Tools & Supplies Needed:

  • Template (see next step!)
  • Pile of holiday cards – You’ll need to make 20 circles to create one ball.
  • Cardboard – any thick stock will do. You can even use a holiday card back, or a cereal box from your recycle bin!
  • Scissors
  • Ballpoint pen or nail – for scoring the cards to create crisp folds
  • Glue – Any ol’ white school glue works, though thicker tacky glue will drip less
  • String, yarn, etc to hang with
  • GLITTER! duh!!!

1. Make a template.

I’ve made this SUPER easy for you…simply download and print this template I’ve created for you, below!

Cut out the circle and the triangle, lay it on your piece of cardboard, and use them to trace a pattern on the cardboard. Cut those out so you have a cardboard circle and triangle, as shown in the photo above. This is scaled to create about a 7″ diameter ball. If you like, you can scale these up or down to change the size of your ball!

2.Cut circles out of holiday cards

Next, lay your cardboard circles on the front of your cards, trace them, and cut them out. You’ll need 20 circles to make one ball. This is a great place to involve kids. You can have them start by tearing the cards in half and saving the fronts. Photo cards don’t work well because of their glossy surface, so we only use the paper greeting cards for these!

3. Score the triangular folds

Take one of your card circles and flip it upside down. Now take your triangle template and position it so that all 3 points are touching the edge of the circle. Here’s where you’ll use the nail…but it doesn’t have to be a nail. A ballpoint pen works, a letter opener, a toothpick, a fork, whatever…just something strong and relatively pointy. What we’re doing here is scoring the card, so that you’ll get perfectly straight, crisp folds. Press and run your nail or whatever tool along the three edges of the triangle. Put a piece of cardboard or paper underneath so you don’t scratch or write on the table! This is my son doing this part…

4. Fold

Now, flip your circle back over and fold towards the printed sides. Notice how nice it folds after you’ve scored it!

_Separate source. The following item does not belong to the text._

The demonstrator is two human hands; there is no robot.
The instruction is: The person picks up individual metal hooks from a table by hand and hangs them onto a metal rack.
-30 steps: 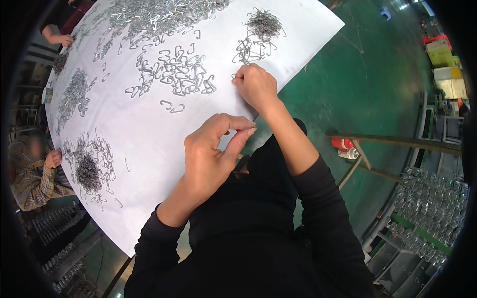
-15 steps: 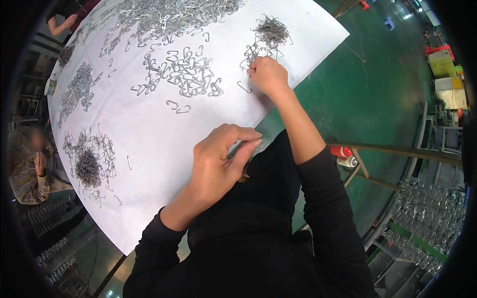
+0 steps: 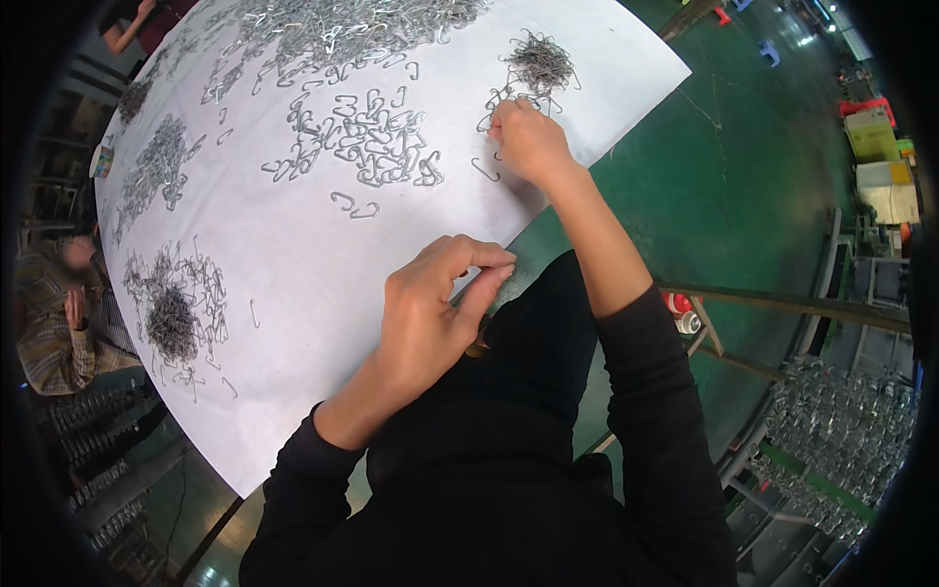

5. Glue 5 Circles together to form the top.

Put some craft glue on one of the flaps.

Glue together 5 pieces to create a domed, round top for your ball. Clothespins or chip clips work great to hold the together while they dry! Before you totally glue them all together, loop a piece of string, yarn or ribbon through the center point to hang it with. You can tie a knot here to hold it in, or just use some glue and/or tape inside to hold your string.

6. Repeat to create the bottom, and make a strip for the middle.

Now that you have the top made, do the same thing again to create the bottom. You should have two domed pieces made of 5 cards each. Next, glue 10 more together in a straight row, as shown above. This will be the middle of your ball.

7. Assemble the Ball

Take your strip of 10 cards, shape it into a ring and glue as shown above. As you can see here, I am impatient so I used a little tape on the inside to hold these together while they dry!

Now, glue on your top (above) and your bottom (below)!

8. Add Glitter!

And now for the BEST PART….the GLITTER!! When I’m using loose glitter like this, I work over a folded piece of paper, poster board, etc. This project is small enough that a file folder worked great! That way, you can catch all the loose glitter in the folder or paper, and use the crease to dump it neatly back into your glitter jar, leaving not a speck to be found. Hehe…

Doing one seam at a time, apply glue to the edge. Here’s where a thicker tacky glue might be helpful as it will be less drippy. But, you’ll want to get your glue on, and then quickly pour glitter on it before it drips away on you, which is why I apply glue and then glitter to one “rib” at a time…

This part may require some breaks to let the glue dry. I start with the top ribs, then go around to the side strip. Then, I let it sit and dry before turning it over and doing the bottom ones.

Notice my orange file folder catching every single speck of glitter?! Amazing, huh? We don’t have ANY loose glitter specks around our house…nope, not a one! 😉

Done!

Once they dry, hang them wherever you wish! These are pretty and simple, a fun way to get your kids into recycling, and a great way to honor all those friends and family who have taken the time to send you cards. If you can find glue that will work well, you can even try making these with photo cards, and have all your friends and family’s faces on them! And, like I said, you can even shrink down the template to create smaller ornaments, which would also enable you to get several circles out of one card.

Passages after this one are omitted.